ASSIGNMENT:
Filter this material down to the lines that hold "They", copying each one.

DATASET ENTRIES:
********
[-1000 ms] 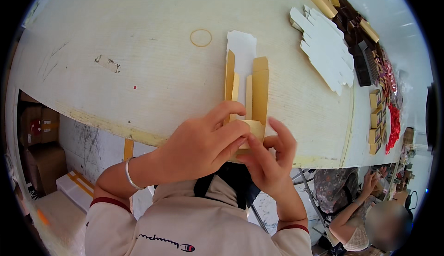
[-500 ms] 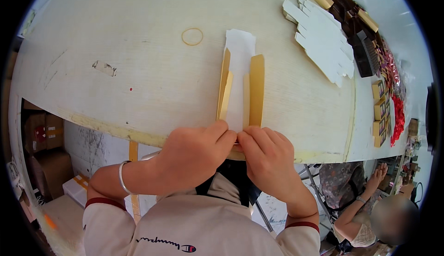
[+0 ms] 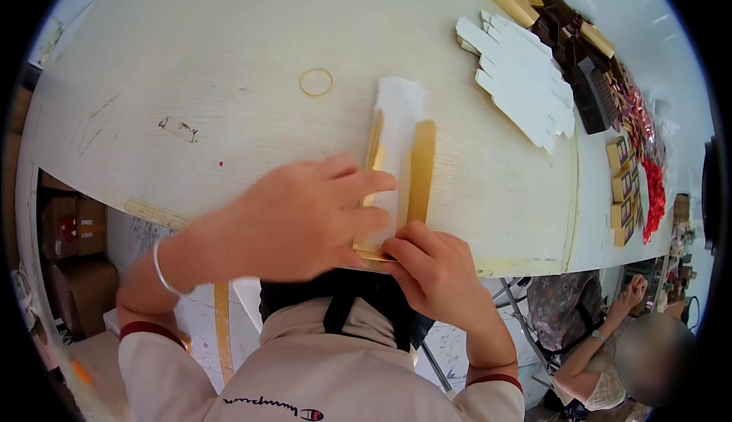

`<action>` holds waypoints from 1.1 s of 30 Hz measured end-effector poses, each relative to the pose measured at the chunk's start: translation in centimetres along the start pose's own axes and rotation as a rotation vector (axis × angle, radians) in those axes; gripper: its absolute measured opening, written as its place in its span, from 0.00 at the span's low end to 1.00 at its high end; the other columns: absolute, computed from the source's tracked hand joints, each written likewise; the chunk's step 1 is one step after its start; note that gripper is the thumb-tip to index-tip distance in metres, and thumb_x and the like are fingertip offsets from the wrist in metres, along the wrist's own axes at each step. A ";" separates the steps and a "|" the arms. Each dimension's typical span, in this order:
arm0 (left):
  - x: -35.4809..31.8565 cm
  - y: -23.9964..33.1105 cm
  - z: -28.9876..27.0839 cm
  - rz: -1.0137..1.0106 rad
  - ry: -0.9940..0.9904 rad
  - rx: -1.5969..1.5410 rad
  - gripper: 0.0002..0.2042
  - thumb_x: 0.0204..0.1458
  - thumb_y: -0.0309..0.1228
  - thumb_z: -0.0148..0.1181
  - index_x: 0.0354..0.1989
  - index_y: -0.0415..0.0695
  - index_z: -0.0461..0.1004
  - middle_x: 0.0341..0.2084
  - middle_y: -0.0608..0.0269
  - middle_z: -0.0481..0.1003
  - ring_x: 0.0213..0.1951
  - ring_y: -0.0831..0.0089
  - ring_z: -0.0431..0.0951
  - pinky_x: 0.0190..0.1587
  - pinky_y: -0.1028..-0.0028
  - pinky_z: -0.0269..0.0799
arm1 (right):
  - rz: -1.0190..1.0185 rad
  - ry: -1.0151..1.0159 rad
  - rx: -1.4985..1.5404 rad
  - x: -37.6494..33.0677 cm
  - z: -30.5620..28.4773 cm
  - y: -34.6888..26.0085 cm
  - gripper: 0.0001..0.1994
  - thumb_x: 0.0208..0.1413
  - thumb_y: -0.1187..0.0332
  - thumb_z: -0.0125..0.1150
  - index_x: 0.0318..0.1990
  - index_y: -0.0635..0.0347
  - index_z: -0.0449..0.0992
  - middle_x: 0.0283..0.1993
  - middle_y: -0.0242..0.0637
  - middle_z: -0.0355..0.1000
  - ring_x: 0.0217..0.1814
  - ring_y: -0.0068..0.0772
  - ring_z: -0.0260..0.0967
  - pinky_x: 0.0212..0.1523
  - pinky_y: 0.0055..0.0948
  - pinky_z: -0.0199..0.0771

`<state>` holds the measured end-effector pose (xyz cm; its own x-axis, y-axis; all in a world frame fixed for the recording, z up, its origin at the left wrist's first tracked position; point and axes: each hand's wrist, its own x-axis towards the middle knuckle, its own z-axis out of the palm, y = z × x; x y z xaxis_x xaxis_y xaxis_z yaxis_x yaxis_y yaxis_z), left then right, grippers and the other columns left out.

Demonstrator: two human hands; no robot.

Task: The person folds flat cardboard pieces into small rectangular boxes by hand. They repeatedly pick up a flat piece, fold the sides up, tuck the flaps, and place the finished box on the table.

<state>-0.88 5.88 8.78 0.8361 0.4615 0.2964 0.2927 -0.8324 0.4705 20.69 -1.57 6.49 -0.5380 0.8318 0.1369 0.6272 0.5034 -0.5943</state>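
At the near edge of the desk [image 3: 229, 56], directly in front of the person, lies a flat gold card box blank [image 3: 396, 178] with white inner panels. Its long axis runs straight away from the person, from the desk edge toward the middle of the surface. Two narrow gold side flaps stand up along its length; the white far end rests flat on the desk.

The left hand [image 3: 293, 220] lies palm-down over the near left part of the blank, fingers [image 3: 358, 186] extended and pressed flat across the left flap. It grips nothing; it bears down. The right hand [image 3: 431, 269] is at the near end of the blank, fingers [image 3: 408, 243] curled and closed narrowly on the bottom edge, thumb side pinching the card. Both hands touch the blank. The right hand is at its near end; the left covers more of its length. The remainder of the blank extends forward, beyond the fingertips.

A rubber band [image 3: 316, 82] lies apart, farther out and to the left. A fanned stack of white card pieces [image 3: 526, 79] is well apart at the far right, with small gold boxes [image 3: 621, 178] along the right edge. Another person [image 3: 602, 346] sits below the desk edge at right.
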 end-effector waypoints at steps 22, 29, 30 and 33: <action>1.2 0.5 1.0 0.066 0.066 0.196 0.22 0.39 0.25 0.63 0.47 0.48 0.73 0.57 0.55 0.66 0.38 0.66 0.71 0.40 0.69 0.68 | -0.103 0.160 0.325 1.2 -4.4 3.2 0.25 0.38 0.86 0.48 0.49 0.64 0.74 0.59 0.51 0.64 0.63 0.56 0.60 0.64 0.48 0.58; 2.4 0.3 4.7 0.058 0.054 0.023 0.14 0.36 0.31 0.70 0.32 0.46 0.73 0.37 0.65 0.72 0.31 0.67 0.71 0.33 0.70 0.70 | -0.262 -0.033 -0.168 -1.7 -6.5 5.9 0.17 0.42 0.82 0.56 0.44 0.66 0.75 0.58 0.44 0.66 0.60 0.46 0.63 0.57 0.42 0.66; 2.6 0.3 5.0 0.058 0.049 -0.024 0.13 0.36 0.31 0.70 0.31 0.46 0.72 0.35 0.66 0.72 0.31 0.67 0.71 0.33 0.70 0.70 | -0.282 -0.060 -0.206 -2.1 -6.6 6.3 0.17 0.40 0.81 0.59 0.42 0.65 0.76 0.57 0.43 0.67 0.57 0.45 0.65 0.54 0.40 0.68; 2.9 0.2 6.3 0.062 0.001 -0.092 0.13 0.37 0.30 0.69 0.30 0.45 0.73 0.35 0.65 0.72 0.32 0.66 0.71 0.34 0.70 0.71 | -0.301 -0.143 -0.231 -3.5 -6.2 7.5 0.16 0.37 0.77 0.66 0.39 0.64 0.78 0.52 0.42 0.69 0.49 0.43 0.70 0.45 0.35 0.73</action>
<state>4.53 5.06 4.48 0.8509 0.4103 0.3282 0.1962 -0.8276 0.5259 30.78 0.69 6.52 -0.7798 0.6063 0.1559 0.5310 0.7725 -0.3483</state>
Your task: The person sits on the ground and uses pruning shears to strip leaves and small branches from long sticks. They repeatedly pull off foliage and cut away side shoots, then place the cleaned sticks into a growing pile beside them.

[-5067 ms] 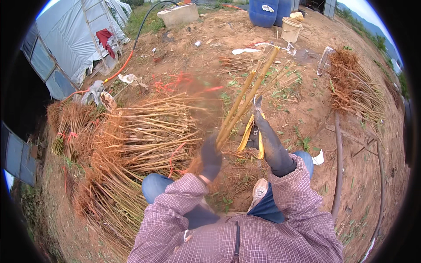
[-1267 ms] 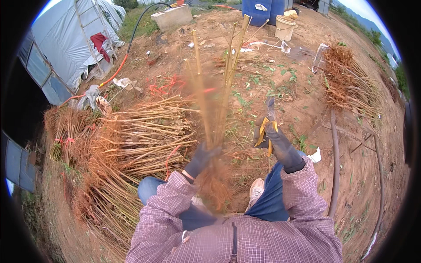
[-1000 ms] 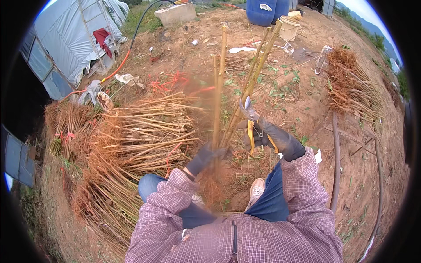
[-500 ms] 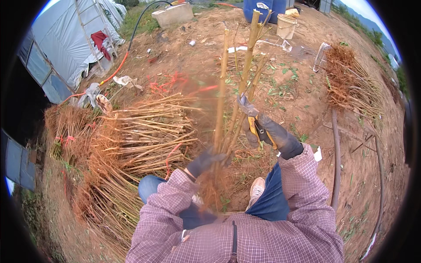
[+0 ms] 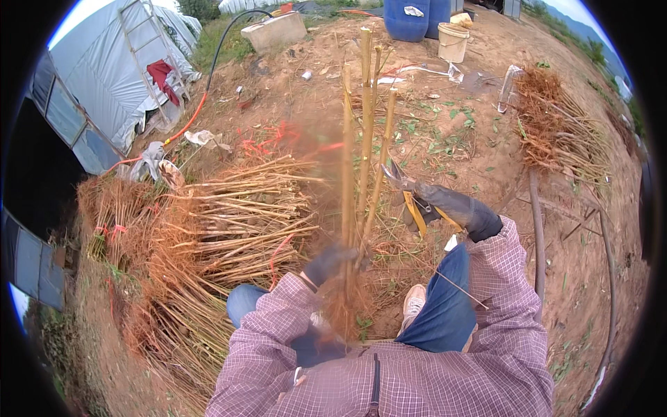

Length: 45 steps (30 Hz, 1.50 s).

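My left hand (image 5: 332, 260), in a dark glove, grips a small bunch of bare-root saplings (image 5: 364, 132) and holds them upright, roots hanging near my lap. My right hand (image 5: 445, 203), also gloved, holds yellow-handled pruning shears (image 5: 404, 186); the blades touch one of the stems about halfway up. The stem tops reach toward the blue barrels.
A big pile of bundled saplings (image 5: 229, 222) lies on the dirt to my left, another heap (image 5: 556, 132) at the far right. Blue barrels (image 5: 417, 17), a white bucket (image 5: 453, 42), a concrete trough (image 5: 274, 31) and a greenhouse (image 5: 104, 90) stand behind. A hose (image 5: 536, 229) runs on the right.
My left hand has turned the bunch more upright. My right hand brought the shears in from the right to the stems.
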Each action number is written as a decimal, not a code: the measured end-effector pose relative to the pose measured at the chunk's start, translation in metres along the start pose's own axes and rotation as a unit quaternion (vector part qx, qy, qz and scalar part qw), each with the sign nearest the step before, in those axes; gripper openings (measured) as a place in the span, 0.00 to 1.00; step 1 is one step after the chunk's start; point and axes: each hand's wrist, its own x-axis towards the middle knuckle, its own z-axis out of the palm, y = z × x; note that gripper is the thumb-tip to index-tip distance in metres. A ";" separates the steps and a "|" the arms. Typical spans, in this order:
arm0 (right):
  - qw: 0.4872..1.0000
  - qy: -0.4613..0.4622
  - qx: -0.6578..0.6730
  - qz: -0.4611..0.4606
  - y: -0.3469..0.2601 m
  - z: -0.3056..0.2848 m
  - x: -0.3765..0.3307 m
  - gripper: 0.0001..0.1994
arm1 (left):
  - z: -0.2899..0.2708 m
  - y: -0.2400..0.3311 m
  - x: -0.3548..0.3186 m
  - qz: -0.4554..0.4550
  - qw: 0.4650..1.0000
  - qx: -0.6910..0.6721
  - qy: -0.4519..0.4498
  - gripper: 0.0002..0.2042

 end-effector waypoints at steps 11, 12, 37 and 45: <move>0.986 0.061 0.153 -0.022 -0.023 0.033 0.017 0.31 | -0.006 -0.005 0.000 0.015 0.998 0.050 0.027 0.22; 0.990 0.122 0.067 0.001 -0.027 0.039 0.013 0.31 | -0.006 -0.007 0.001 0.004 0.998 0.054 0.025 0.23; 0.951 0.278 0.024 -0.130 -0.033 0.056 0.032 0.21 | 0.001 -0.002 0.004 0.013 0.995 0.093 0.034 0.21; 0.955 0.210 0.155 -0.142 -0.040 0.041 0.012 0.27 | -0.005 -0.012 0.004 0.025 0.986 0.134 0.093 0.22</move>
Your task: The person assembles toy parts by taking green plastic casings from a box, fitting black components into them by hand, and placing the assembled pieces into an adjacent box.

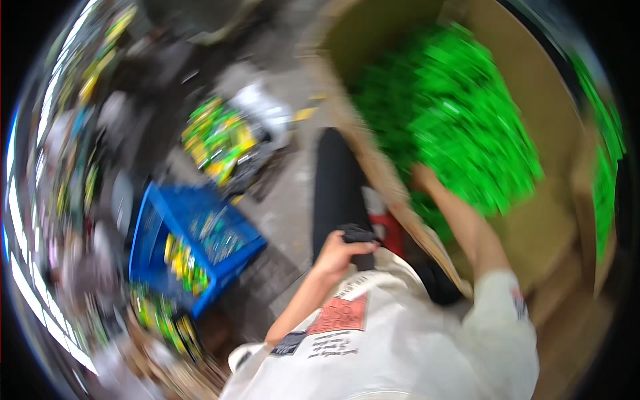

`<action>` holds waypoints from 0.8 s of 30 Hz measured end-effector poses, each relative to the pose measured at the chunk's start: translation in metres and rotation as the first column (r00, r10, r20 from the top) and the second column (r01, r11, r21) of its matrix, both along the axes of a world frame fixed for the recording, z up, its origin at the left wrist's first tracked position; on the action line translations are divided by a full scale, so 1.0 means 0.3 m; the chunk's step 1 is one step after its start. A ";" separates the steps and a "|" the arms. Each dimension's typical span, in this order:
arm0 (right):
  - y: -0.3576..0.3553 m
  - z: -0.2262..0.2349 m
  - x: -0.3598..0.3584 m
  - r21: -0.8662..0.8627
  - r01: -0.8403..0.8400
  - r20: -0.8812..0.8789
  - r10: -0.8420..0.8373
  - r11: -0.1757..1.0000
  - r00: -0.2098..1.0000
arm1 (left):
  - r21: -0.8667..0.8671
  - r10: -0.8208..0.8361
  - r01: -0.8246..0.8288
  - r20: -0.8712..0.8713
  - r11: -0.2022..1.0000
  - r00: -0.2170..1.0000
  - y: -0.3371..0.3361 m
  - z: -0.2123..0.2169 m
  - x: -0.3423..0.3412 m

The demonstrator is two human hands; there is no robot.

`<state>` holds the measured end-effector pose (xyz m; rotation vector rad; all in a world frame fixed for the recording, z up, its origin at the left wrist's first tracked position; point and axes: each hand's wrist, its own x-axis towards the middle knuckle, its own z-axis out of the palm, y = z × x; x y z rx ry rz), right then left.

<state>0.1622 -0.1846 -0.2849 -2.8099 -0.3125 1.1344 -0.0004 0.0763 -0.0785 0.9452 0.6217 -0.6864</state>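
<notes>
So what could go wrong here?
The small black object in the left hand might slip and drop. The heaped, shiny bright green pieces in the large brown cardboard box could slide onto the right hand, which reaches in beside them.

From the right hand [421, 177], the cardboard box wall [367, 148] blocks 9 o'clock and green pieces [467, 113] (badly blurred) crowd 12 to 3; toward 4 o'clock, bare cardboard [527, 237] leaves open room.
</notes>
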 end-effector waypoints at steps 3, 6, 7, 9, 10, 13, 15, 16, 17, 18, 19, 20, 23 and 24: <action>-0.051 -0.252 -0.128 0.224 0.183 0.348 -0.254 0.957 0.902 | -0.088 0.131 -0.133 -0.019 0.987 0.991 0.017 -0.051 -0.037; -0.212 -0.449 -0.071 0.343 0.257 0.250 -0.352 0.903 0.902 | -0.110 0.149 -0.156 -0.071 0.982 0.986 0.014 -0.053 -0.038; -0.247 -0.493 -0.036 0.473 0.279 0.174 -0.399 0.836 0.900 | -0.100 0.165 -0.171 -0.062 0.980 0.984 0.021 -0.056 -0.054; -0.381 -0.518 0.071 0.673 0.364 0.021 -0.508 0.644 0.861 | -0.084 0.156 -0.157 -0.008 0.984 0.988 -0.011 -0.060 -0.036; -0.309 -0.361 0.146 0.688 0.338 -0.002 -0.463 0.642 0.886 | -0.063 0.167 -0.167 -0.016 0.984 0.986 -0.016 -0.089 -0.047; -0.093 0.249 0.155 0.586 0.052 0.251 -0.242 0.809 0.937 | -0.032 0.188 -0.187 0.044 0.982 0.981 -0.011 -0.048 -0.045; -0.191 0.390 0.228 0.620 -0.086 0.456 -0.269 0.780 0.848 | -0.082 0.114 -0.108 0.074 0.991 0.991 -0.014 -0.018 -0.001; -0.164 0.529 0.226 0.630 -0.113 0.489 -0.279 0.768 0.826 | -0.094 0.124 -0.115 0.101 0.989 0.987 -0.006 0.005 0.004; -0.123 0.692 0.200 0.641 -0.140 0.518 -0.291 0.755 0.804 | -0.086 0.137 -0.127 0.109 0.988 0.985 0.002 0.035 0.008; -0.119 0.820 0.171 0.636 -0.178 0.550 -0.280 0.751 0.787 | -0.104 0.142 -0.128 0.136 0.986 0.980 0.009 0.067 0.020; -0.112 0.929 0.132 0.627 -0.217 0.582 -0.265 0.748 0.769 | -0.125 0.151 -0.132 0.160 0.983 0.975 0.012 0.093 0.025; -0.080 1.034 0.066 0.641 -0.252 0.603 -0.274 0.725 0.749 | -0.172 0.169 -0.139 0.178 0.975 0.969 0.012 0.118 0.027; -0.021 1.182 -0.142 0.619 -0.345 0.648 -0.211 0.706 0.732 | -0.214 0.189 -0.134 0.258 0.967 0.948 -0.013 0.215 0.021; 0.011 1.208 -0.220 0.589 -0.363 0.652 -0.160 0.722 0.741 | -0.271 0.198 -0.123 0.269 0.955 0.942 -0.021 0.268 0.015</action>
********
ANSWER BOX:
Task: The person folds flat cardboard pieces into small rectangular boxes by hand. They repeatedly pick up a flat piece, fold the sides up, tuck the flaps, and place the finished box on the table.
Your task: The person sits on the ground and uses pruning shears to strip leaves and small branches from long sticks. They repeatedly pull off foliage and cut away side shoots, then place the cleaned sticks into a growing pile beside them.

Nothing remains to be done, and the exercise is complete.